- [SUPPLIED INFORMATION]
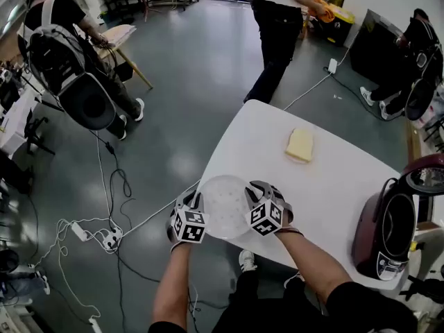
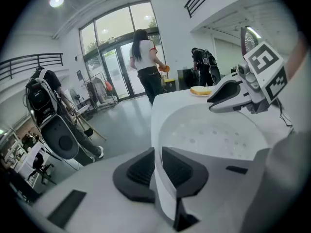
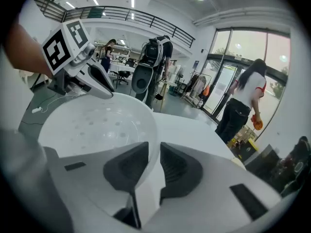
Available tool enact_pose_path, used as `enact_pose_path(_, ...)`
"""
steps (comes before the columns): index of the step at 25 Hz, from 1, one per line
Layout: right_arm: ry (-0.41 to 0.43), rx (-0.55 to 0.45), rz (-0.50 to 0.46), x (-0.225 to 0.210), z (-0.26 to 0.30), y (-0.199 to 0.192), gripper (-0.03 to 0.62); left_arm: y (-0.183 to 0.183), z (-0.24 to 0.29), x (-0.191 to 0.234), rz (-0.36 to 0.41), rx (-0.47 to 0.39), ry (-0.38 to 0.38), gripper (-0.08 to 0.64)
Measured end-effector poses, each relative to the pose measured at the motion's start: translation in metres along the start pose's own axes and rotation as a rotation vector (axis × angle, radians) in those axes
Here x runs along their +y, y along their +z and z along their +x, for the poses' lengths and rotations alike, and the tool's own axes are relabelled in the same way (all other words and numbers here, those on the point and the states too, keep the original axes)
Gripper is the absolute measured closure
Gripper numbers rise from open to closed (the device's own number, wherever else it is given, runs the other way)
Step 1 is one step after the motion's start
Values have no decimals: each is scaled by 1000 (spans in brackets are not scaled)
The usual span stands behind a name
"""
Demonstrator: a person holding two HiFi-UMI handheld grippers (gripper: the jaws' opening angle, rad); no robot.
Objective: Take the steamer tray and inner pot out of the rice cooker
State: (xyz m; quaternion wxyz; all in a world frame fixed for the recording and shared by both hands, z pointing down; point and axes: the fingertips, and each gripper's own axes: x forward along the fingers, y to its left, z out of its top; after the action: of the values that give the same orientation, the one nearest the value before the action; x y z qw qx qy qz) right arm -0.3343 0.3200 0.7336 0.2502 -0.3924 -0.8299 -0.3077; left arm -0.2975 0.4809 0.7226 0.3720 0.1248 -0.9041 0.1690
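The left gripper [image 1: 198, 203] and right gripper [image 1: 253, 198] are each pinching the thin rim of the steamer tray [image 1: 223, 205], jaws narrow, from 2 opposite sides. The tray is hanging level between them at the near corner of the table [image 1: 326, 186], with the rice cooker [image 1: 388, 227] well to the right.

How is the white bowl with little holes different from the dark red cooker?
The steamer tray is whitish and see-through; the rice cooker is dark red. The tray is shallow with small holes; the cooker is tall, its lid up. The tray is gripped at its rim by the left gripper and right gripper; the cooker stands on the table. Both are round.
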Motion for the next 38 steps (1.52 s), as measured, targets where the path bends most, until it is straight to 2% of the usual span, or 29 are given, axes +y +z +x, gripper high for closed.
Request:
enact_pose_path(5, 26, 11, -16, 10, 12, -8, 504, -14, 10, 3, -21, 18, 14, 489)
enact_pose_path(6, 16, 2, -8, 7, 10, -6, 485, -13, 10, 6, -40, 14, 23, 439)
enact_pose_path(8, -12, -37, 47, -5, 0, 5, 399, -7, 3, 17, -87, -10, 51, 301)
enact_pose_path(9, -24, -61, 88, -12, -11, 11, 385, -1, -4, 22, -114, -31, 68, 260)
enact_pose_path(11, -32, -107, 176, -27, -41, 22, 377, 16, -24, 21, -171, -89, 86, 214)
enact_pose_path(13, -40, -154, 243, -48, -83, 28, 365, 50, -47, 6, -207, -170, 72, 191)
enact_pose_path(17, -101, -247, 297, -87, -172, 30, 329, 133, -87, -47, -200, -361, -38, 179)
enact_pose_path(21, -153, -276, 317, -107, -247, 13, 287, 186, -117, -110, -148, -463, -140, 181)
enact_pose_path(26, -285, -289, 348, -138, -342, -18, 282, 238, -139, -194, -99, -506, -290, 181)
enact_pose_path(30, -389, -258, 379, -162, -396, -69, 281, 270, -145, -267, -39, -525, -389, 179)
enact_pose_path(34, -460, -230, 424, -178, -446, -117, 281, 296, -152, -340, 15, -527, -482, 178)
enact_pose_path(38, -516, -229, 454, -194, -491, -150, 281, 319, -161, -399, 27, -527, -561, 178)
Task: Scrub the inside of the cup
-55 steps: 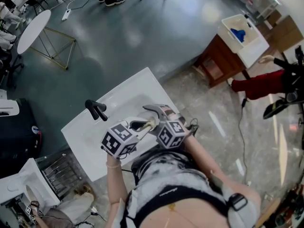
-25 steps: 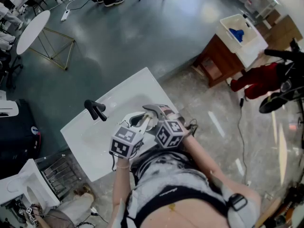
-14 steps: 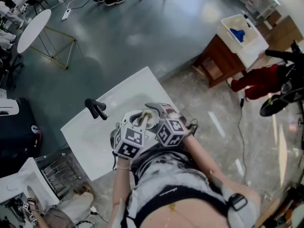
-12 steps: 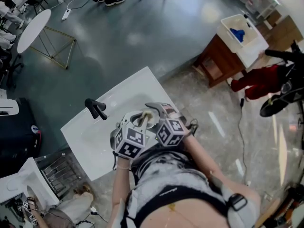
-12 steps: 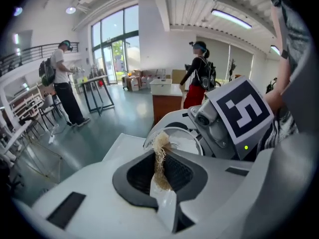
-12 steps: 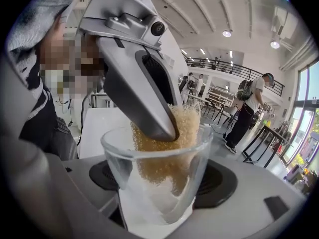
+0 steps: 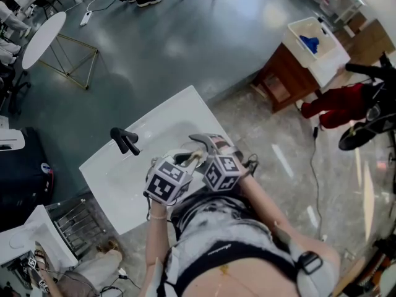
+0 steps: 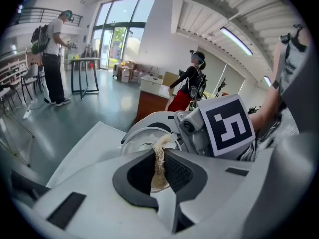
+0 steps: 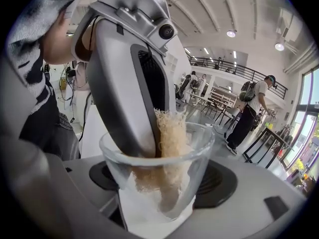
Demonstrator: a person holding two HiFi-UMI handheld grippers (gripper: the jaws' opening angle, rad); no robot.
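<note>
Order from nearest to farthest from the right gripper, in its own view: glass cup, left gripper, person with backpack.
1. glass cup, in the jaws, centre.
2. left gripper, holding a scrubber inside it.
3. person with backpack, far right.

**Clear glass, coarse fibre**

We see smooth, glossy clear glass in the cup (image 9: 164, 193) and rough, straw-coloured fibre in the scrubber (image 9: 172, 128). The left gripper (image 8: 160, 156) looks like matt grey plastic with dark ribbed pads (image 8: 180, 173). The white sink (image 7: 117, 178) shines smooth.

cup (image 7: 183, 158) mostly hidden behind left gripper (image 7: 190, 161); sink (image 7: 124, 166) partly covered
</note>
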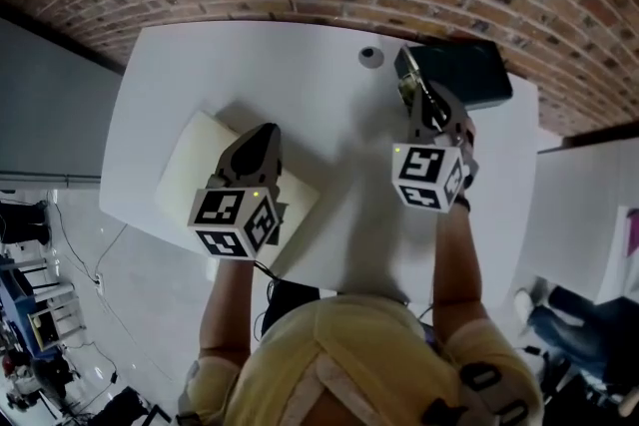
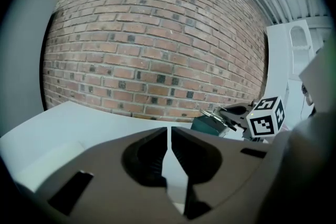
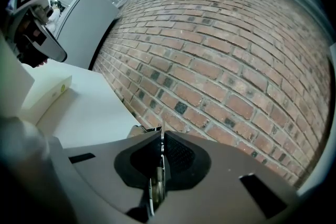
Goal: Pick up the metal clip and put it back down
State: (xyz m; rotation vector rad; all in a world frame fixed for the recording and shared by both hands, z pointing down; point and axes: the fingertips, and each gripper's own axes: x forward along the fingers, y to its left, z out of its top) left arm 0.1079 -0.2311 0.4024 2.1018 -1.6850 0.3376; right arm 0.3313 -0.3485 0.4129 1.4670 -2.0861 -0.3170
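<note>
Pinching the metal clip (image 3: 155, 186) just beside the dark box (image 1: 464, 73), right tool (image 3: 161, 137) clamped on it; probably light, stiff, slippery, so grip its flat faces.

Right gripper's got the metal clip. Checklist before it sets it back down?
1. Grip: right gripper has its fingers shut on the metal clip. ok.
2. Clip clear of the dark green box: cannot tell. The two overlap in the left gripper view.
3. Bare table to the left of that box for the set-down: ok.
4. Left gripper out of the way: shut, nothing in it, over the cream box, apart from the right gripper. ok.
5. Small round object apart from the clip: ok.
</note>
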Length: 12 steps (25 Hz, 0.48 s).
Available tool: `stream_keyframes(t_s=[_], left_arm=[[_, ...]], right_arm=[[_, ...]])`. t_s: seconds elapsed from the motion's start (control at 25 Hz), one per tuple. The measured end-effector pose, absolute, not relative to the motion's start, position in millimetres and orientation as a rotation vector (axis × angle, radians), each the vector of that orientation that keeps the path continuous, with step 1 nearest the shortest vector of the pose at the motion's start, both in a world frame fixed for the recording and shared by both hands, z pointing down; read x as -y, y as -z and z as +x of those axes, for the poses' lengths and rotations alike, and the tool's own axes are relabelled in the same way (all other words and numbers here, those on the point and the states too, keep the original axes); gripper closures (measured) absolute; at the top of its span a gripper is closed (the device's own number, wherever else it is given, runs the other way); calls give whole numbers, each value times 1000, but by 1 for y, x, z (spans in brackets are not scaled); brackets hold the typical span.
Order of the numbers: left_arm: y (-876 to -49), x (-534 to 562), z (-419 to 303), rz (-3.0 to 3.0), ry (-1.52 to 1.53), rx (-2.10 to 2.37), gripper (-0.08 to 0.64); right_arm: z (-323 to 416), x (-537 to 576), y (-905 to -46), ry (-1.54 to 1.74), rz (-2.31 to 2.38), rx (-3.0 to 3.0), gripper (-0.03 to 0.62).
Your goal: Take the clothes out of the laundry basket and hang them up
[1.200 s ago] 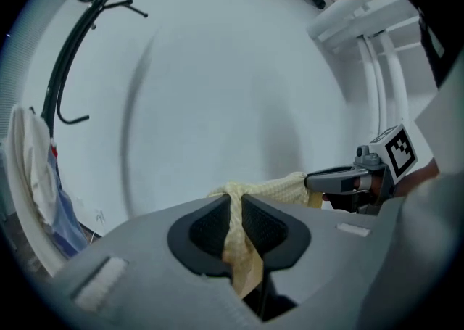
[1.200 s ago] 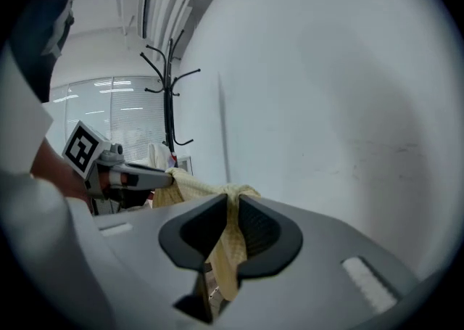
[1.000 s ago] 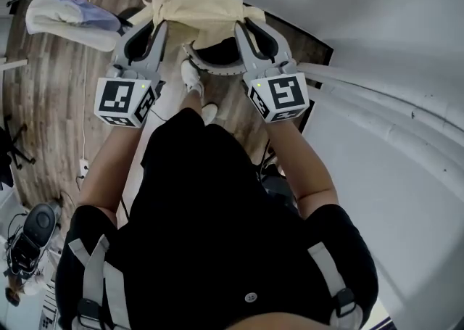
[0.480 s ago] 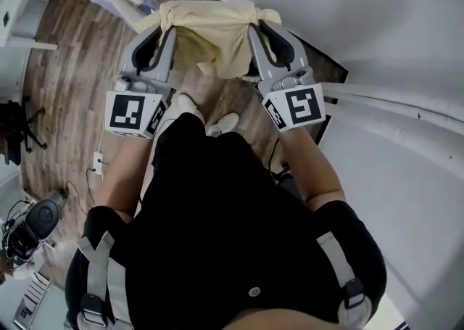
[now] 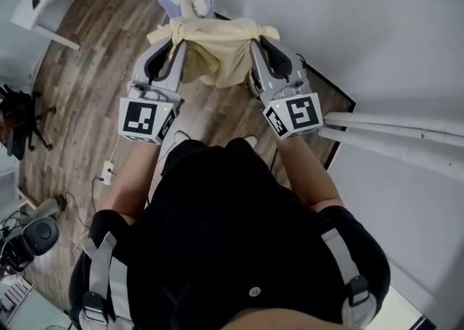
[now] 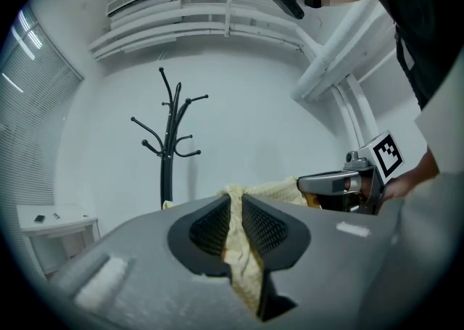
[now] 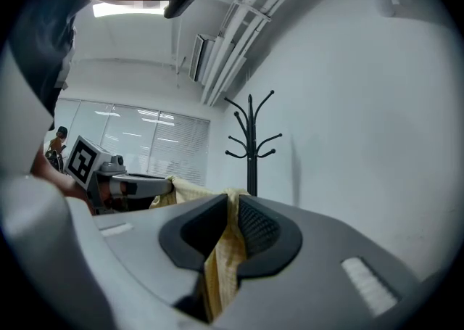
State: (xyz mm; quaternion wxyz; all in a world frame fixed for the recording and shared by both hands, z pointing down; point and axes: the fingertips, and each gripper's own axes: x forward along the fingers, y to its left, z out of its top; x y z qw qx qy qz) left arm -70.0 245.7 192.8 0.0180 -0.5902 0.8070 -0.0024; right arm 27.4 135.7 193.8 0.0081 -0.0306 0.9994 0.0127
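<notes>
While a black coat rack [image 6: 168,154] was seen standing at eleven o'clock in the left gripper view, the yellow garment [image 5: 217,49] was held stretched at twelve o'clock in the head view. Its two ends were pinched in the closed jaws of the left gripper [image 5: 174,31] and the right gripper [image 5: 256,33].

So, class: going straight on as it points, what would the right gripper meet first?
Probably the black coat stand, nearly dead ahead of the right gripper holding the yellow cloth; depth is unclear.
</notes>
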Motion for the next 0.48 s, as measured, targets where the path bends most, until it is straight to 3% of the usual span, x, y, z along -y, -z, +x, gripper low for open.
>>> stream_keyframes(t_s=[0.48], left_arm=[[-198,-377,-203,-1748,24,-2575,511]], right_arm=[[-113,-272,-203,23,55,-3148,540]])
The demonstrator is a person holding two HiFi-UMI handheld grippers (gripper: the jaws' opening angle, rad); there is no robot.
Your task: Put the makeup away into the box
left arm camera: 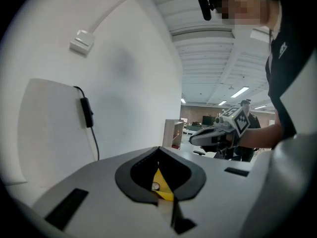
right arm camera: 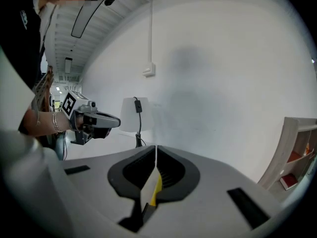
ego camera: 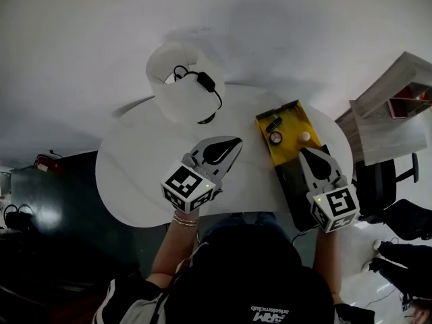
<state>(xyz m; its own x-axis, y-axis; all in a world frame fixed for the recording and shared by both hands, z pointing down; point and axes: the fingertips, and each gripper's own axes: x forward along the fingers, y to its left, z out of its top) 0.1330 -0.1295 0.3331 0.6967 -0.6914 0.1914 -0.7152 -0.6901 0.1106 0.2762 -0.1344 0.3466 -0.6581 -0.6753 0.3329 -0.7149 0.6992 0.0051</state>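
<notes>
A yellow box (ego camera: 291, 119) lies open on the right side of the round white table (ego camera: 135, 174). In it are a small dark item (ego camera: 273, 123), a round compact (ego camera: 276, 138) and a pale ball (ego camera: 305, 136). A black panel (ego camera: 295, 189) joins the box's near end. My left gripper (ego camera: 231, 142) hovers shut and empty over the table's middle, left of the box. My right gripper (ego camera: 305, 152) is shut and empty above the box's near end. In the left gripper view, a sliver of the yellow box (left arm camera: 162, 186) shows below the shut jaws.
A white lamp (ego camera: 179, 79) with a black cord and switch (ego camera: 206, 81) stands at the table's far edge, close to the wall. A pale shelf unit (ego camera: 398, 106) and a black office chair (ego camera: 381, 177) stand to the right of the table.
</notes>
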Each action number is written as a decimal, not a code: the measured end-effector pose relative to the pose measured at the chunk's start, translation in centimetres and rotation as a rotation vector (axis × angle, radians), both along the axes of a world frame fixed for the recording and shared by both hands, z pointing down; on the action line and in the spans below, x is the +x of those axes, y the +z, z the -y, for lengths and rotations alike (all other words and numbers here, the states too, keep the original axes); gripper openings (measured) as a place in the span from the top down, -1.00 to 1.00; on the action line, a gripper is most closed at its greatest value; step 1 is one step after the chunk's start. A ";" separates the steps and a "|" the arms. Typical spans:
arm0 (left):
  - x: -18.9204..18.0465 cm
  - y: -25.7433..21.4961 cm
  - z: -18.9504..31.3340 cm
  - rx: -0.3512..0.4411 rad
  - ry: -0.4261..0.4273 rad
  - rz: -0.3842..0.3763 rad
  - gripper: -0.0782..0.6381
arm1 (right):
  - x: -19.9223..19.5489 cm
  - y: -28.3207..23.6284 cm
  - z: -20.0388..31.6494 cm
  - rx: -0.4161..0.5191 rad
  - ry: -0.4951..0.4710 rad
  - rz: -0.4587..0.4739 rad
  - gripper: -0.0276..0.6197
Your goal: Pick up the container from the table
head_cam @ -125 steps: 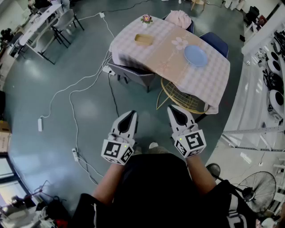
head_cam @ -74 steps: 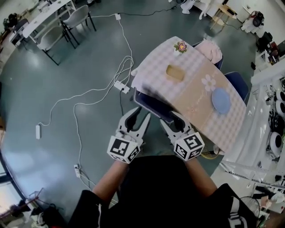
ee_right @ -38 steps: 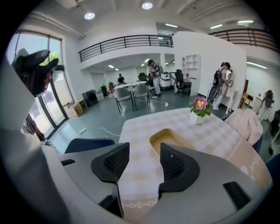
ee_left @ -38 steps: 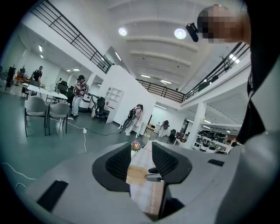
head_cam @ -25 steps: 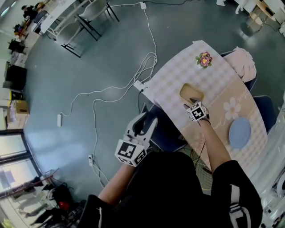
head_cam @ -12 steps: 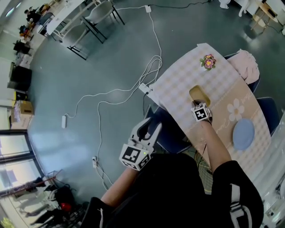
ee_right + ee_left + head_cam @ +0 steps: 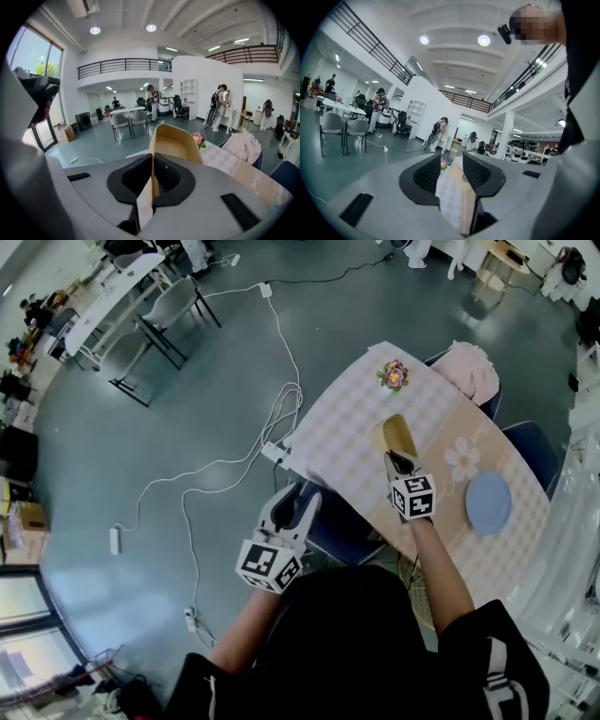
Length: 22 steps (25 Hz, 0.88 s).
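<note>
The container (image 7: 397,435) is a shallow tan tray, tipped up on edge above the checked table (image 7: 342,413). My right gripper (image 7: 399,461) is shut on its near rim and holds it off the cloth. In the right gripper view the tray (image 7: 176,143) rises beyond the right gripper (image 7: 152,176), its wall pinched between the pads. My left gripper (image 7: 292,497) hangs open off the table's near left corner, holding nothing. In the left gripper view the table's corner (image 7: 457,199) shows through the gap of the left gripper (image 7: 452,173).
On the table stand a small flower pot (image 7: 394,374) at the far end and a blue plate (image 7: 487,502) to the right. A pink cloth (image 7: 466,369) lies over a chair behind. A dark blue chair (image 7: 339,521) is tucked under the near edge. White cables (image 7: 272,418) trail over the floor.
My right gripper closed on the tray's rim where it lay on the table and rose with it, tipping it on edge. The left gripper lifted slightly.
</note>
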State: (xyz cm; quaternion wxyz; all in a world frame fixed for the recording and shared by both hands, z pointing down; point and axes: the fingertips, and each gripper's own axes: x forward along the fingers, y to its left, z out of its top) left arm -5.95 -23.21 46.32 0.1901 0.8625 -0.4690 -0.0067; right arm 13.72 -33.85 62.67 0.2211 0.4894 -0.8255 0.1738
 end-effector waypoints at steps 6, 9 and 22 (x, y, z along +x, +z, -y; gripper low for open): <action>1.4 -2.7 1.1 0.071 0.061 -0.047 0.44 | -0.8 -10.9 -3.3 0.174 0.067 0.096 0.87; 2.4 -3.3 1.6 0.089 0.087 -0.057 0.54 | -0.8 -15.0 -4.7 0.239 0.089 0.130 0.87; 9.5 -4.5 3.3 0.172 0.213 -0.003 0.73 | 3.1 -20.8 -8.6 0.364 0.207 0.104 0.88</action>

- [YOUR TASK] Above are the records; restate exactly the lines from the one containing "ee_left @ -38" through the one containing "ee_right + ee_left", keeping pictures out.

- [WORKED SOLUTION]
ee_left @ -38 steps: 
head_cam @ -25 steps: 
head_cam @ -12 steps: 
ee_right + ee_left + head_cam @ +0 steps: 

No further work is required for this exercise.